Attendees: Ray, Randy, Tim, Carla, Mike, Matthew, Frankie, John, Drew, Raj, Keith, Stanley and some others that I'll determine once I see the picture from the seminar. Ray - Hachidan; Randy, Tim, Carla, Mike, Matthew - Rokyudan; Frankie - Godan. Talk about some experience!
Ukemi: I think this occurred Sat. morning, but it might have occured Friday night. Frankie saw me rolling out and came out to throw me over him. He grabbed the "lapels" of my gi, turned 90 degrees and slid on his heels, landing so that he and I formed an upside down "T". Before he reached that point, though, I went tumbling over him in a right hand roll. It was cool.
We did an introduction of all of the attendees. I was the only person on the mat who had not tested at all. No other white belts present. A call for questions went out to present to the experts. I don't really remember much of the questions.
I do remember working with Carla on my techniques. I was consistently not getting the first off-balance on my techniques with her, I'm not certain why.
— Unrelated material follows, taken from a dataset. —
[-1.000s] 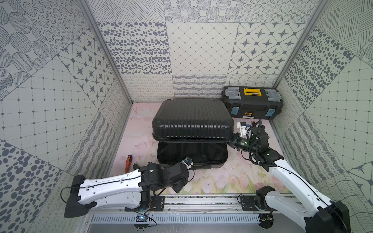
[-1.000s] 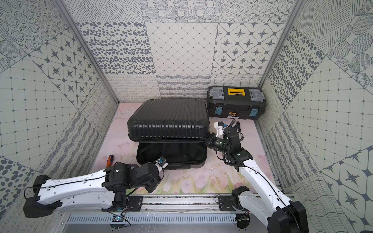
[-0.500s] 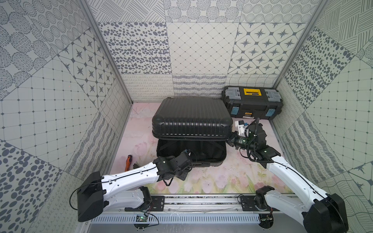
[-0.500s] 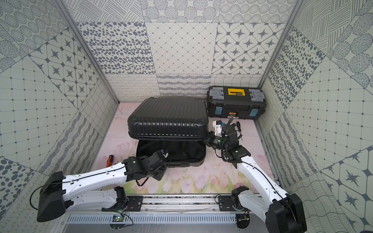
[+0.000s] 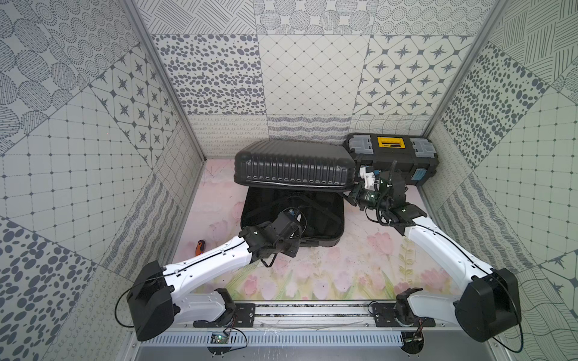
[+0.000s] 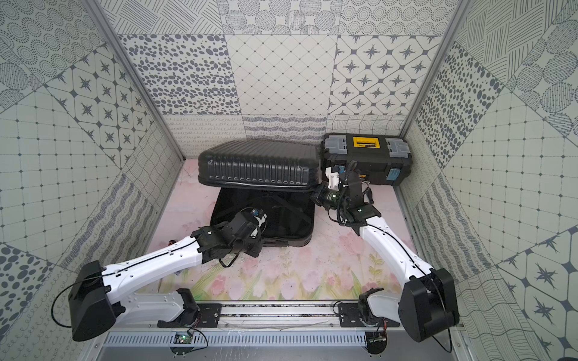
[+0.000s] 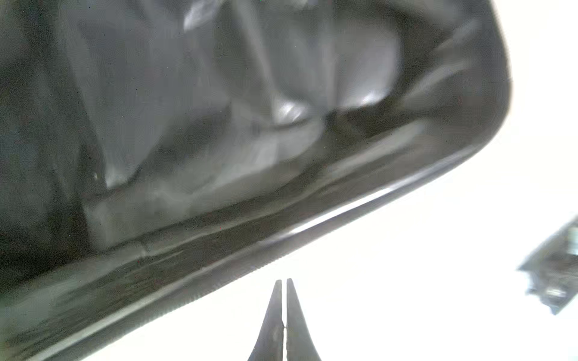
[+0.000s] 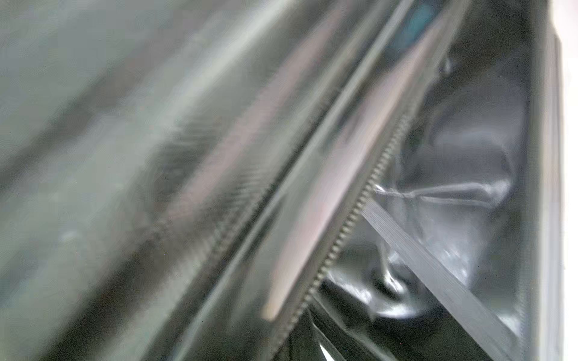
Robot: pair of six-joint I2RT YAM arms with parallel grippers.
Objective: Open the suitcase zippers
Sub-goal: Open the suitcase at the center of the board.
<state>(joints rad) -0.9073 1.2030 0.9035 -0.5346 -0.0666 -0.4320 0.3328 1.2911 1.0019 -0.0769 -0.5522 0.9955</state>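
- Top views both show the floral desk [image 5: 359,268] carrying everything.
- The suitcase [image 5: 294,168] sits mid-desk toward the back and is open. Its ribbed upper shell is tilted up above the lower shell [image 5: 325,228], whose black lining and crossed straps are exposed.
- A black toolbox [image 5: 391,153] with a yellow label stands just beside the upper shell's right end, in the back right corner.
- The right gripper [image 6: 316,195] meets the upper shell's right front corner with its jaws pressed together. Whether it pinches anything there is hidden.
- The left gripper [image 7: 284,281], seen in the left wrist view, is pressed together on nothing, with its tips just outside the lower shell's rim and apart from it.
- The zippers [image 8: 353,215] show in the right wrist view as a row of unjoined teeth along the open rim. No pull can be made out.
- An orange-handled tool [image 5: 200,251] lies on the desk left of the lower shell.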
I may have been too tentative.
Aigamae-ate: She called Mike in watch me as I tried to execute this technique. He tweaked my approach and was amazingly enthusiastic when I got it right.
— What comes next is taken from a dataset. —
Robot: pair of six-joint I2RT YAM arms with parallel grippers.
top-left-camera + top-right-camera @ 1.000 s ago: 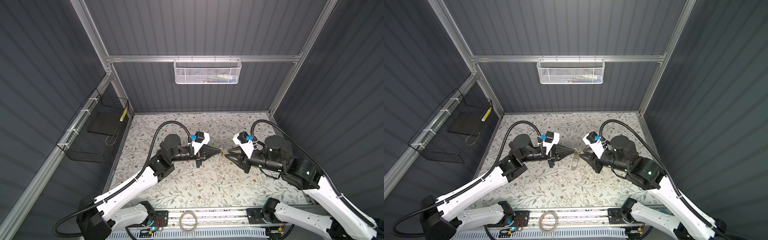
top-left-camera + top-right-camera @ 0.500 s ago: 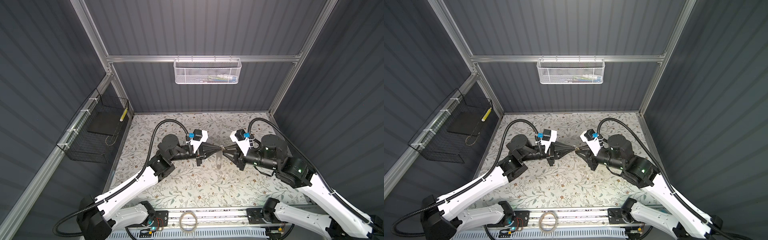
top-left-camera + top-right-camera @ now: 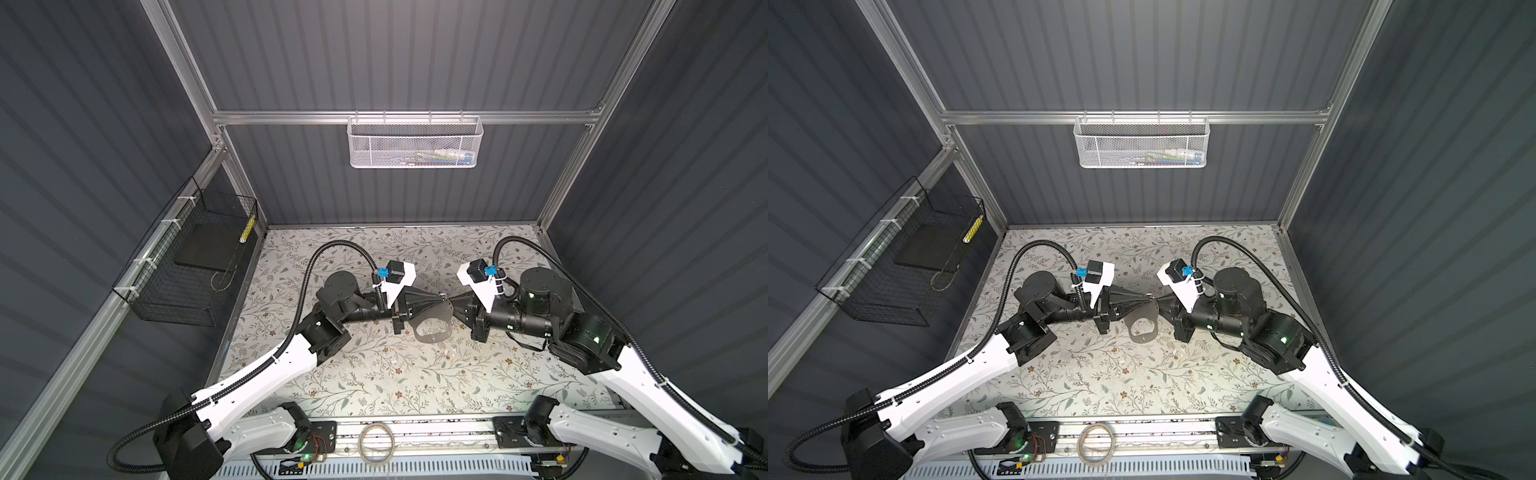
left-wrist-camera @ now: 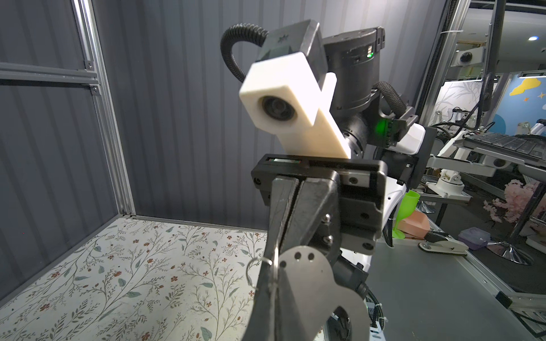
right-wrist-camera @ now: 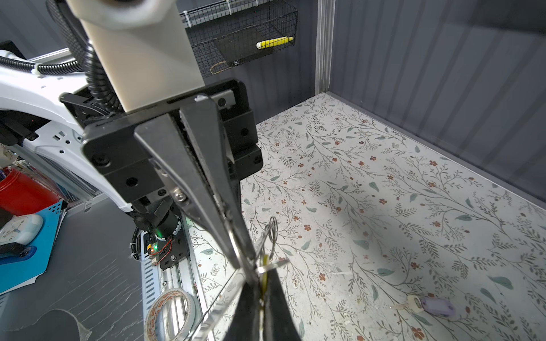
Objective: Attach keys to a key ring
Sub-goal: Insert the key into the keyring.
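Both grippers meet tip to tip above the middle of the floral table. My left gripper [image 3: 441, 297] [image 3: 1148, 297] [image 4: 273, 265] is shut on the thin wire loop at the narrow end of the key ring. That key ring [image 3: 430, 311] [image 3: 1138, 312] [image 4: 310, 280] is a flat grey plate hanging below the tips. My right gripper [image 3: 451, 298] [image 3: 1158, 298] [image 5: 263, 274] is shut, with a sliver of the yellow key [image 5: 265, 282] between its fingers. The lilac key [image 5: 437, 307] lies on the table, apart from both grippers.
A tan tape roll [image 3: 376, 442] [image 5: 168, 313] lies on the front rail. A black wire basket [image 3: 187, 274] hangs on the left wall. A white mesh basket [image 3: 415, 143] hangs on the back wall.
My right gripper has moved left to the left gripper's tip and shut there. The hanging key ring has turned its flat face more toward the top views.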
She had different approaches to Shomen-ate and Gedan-ate.
Shomen-ate: Our technique is to cup uke's attacking arm at the wrist and move him off-balance from that point. Carla teaches to make contact with uke on the forearm, near the elbow. Her reasoning is that there is more leverage at that point.
Gedan-ate: Our technique is to always keep and unbendable arm. When uke raises his arm to block the eye flash, tori's arm slides off of the rising arm and across uke's chest. Carla's approach is to get tori's arm from the shoulder to the elbow on uke's chest, but the hand and wrist are a approximately perpendicular to uke's chest. I tend to think the unbendable arm is the way to go.
We did some very simple off-balance exercises. Keith came over to me. He seems to like exploring the height difference. The exercise was to lightly grasp uke's gi with between thumb and forefinger of each hand while standing a few inches apart and feet parallel and not in strong positions. Then, while keeping unbendable arm, step in each of the 8 directions and notice the difference in your ability to move uke in that direction.
I then worked with Carla some on the same exercise. I tend to work with my upper body and not my center. It was actually effective when I worked with my center.
We did some hand randori, changing partners every few minutes. I worked with Drew and Randy and someone else. Drew had just learned a technique from Matthew in which uke attacks the chest of tori and tori lays both hands over uke's hand while it is on tori's chest. Tori, then kneels down, supposedly causing uke to fall to his knees. I didn't feel any compulsion to kneel down, but I might not have been reacting properly, or Drew might not have had everything correct. Randy was pleased with my reactions, I think.
We broke for lunch. I would have loved to have joined them, but I had to get back to work on the shelving units, which I managed to finish.